How do you multiply and simplify \frac { x ^ { 2} + 5x - 14} { x ^ { 2} - 9x + 20} \cdot \frac { x ^ { 2} - 3x - 10} { x ^ { 2} + 9x + 14}?

1 Answer
Apr 7, 2017

color(red)((x-2)/(x+4))

Explanation:

This answer may contain some information which you already know but I have added it for the sake of completeness. This has also caused the solution to APPEAR very long although the solution to the problem itself is quite easy and concise . So do give it a read.

Suggestions are welcome.

Let us factorize all the four polynomials to see what we get.

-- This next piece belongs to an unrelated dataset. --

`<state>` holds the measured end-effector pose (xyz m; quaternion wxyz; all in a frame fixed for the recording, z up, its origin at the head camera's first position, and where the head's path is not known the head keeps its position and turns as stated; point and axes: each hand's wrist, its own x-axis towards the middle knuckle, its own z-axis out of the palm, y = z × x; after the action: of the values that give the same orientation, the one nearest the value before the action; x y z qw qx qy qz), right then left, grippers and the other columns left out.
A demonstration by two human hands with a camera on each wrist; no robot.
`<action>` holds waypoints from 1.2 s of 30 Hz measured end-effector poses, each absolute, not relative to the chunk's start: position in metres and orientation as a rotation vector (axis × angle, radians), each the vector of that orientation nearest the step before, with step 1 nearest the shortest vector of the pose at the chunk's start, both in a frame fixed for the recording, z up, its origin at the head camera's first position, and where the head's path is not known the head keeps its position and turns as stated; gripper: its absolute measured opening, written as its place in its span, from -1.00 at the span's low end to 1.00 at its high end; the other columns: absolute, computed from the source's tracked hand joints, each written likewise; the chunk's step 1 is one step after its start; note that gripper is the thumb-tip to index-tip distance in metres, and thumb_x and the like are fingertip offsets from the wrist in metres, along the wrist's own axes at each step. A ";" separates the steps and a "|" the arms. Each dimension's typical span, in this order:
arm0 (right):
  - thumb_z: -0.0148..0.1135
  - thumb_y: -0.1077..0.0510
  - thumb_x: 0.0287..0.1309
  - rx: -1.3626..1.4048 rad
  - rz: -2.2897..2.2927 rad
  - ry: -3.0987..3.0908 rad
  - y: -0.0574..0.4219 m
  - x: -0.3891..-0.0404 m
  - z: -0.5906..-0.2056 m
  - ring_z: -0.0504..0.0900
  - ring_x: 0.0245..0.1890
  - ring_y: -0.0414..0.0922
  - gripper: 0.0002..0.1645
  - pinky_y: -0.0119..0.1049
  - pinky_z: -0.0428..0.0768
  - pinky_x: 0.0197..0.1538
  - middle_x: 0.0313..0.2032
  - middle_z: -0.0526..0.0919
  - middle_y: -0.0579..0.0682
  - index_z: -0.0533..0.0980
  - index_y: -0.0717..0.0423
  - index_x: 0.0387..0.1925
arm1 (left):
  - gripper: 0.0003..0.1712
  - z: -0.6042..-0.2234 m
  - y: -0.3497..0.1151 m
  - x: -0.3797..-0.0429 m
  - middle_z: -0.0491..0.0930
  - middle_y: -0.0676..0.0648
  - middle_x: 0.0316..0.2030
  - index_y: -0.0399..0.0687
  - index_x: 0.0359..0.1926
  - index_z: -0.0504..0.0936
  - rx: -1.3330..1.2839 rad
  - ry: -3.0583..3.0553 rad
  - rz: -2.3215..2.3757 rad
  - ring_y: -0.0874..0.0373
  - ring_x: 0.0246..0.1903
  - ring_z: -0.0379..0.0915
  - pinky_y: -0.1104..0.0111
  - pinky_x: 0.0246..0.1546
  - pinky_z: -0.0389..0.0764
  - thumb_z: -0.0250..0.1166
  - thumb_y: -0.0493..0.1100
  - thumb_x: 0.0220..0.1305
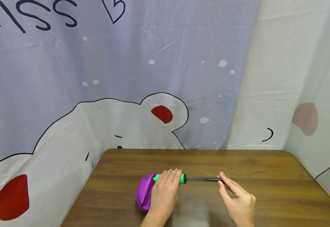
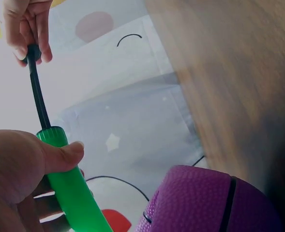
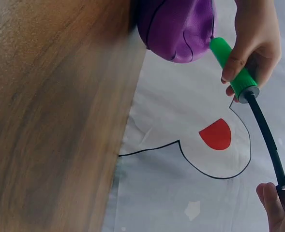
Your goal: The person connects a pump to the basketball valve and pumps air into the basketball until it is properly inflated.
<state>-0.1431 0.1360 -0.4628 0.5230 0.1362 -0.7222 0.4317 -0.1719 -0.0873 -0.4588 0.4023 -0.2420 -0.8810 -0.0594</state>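
A purple ball [image 1: 144, 193] with black seam lines stands on the table at the left hand's side; its surface looks dented in the right wrist view. My left hand [image 1: 165, 194] grips the green barrel of a hand pump [image 2: 70, 188], thumb on one side and fingers round the other. The barrel's far end meets the ball [image 3: 176, 29], though any needle there is hidden. From the barrel a dark plunger rod [image 1: 200, 179] runs out to the right, well extended. Its black end handle is pinched between the thumb and fingers of my right hand [image 1: 237, 200].
Beneath the hands is a brown wood-grain table [image 1: 267, 176] with rounded back corners. A printed curtain [image 1: 199, 78] hangs right behind the table and along its sides, in pale blue and white with red patches.
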 end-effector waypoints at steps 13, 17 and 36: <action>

To factorize a polynomial of type ax^2+bx+c, where a, b, c are constants, try to find two numbers, say d & e (by trial and error) such that:-

i. b = d+e &
ii. d xx e = a xx c

then ax^2+bx+c can be written as;
ax^2+(d+e)x+c = ax^2+dx+ex+c

= ax(x+d/a)+e(x+c/e)

[but from condition ii., d xx e = a xx c implies d/a=c/e]

=ax(x+d/a)+e(x+d/a) OR ax(x+c/e)+e(x+c/e)

=color(red)((x+d/a)(ax+e)) OR color(red)((x+c/e)(ax+e))

1. x^2+5x-14

[Here, a=1, b=5, c=-14; also observe that 7+(-2)=7-2=5 & 7 xx (-2) = -14=1 xx (-14)]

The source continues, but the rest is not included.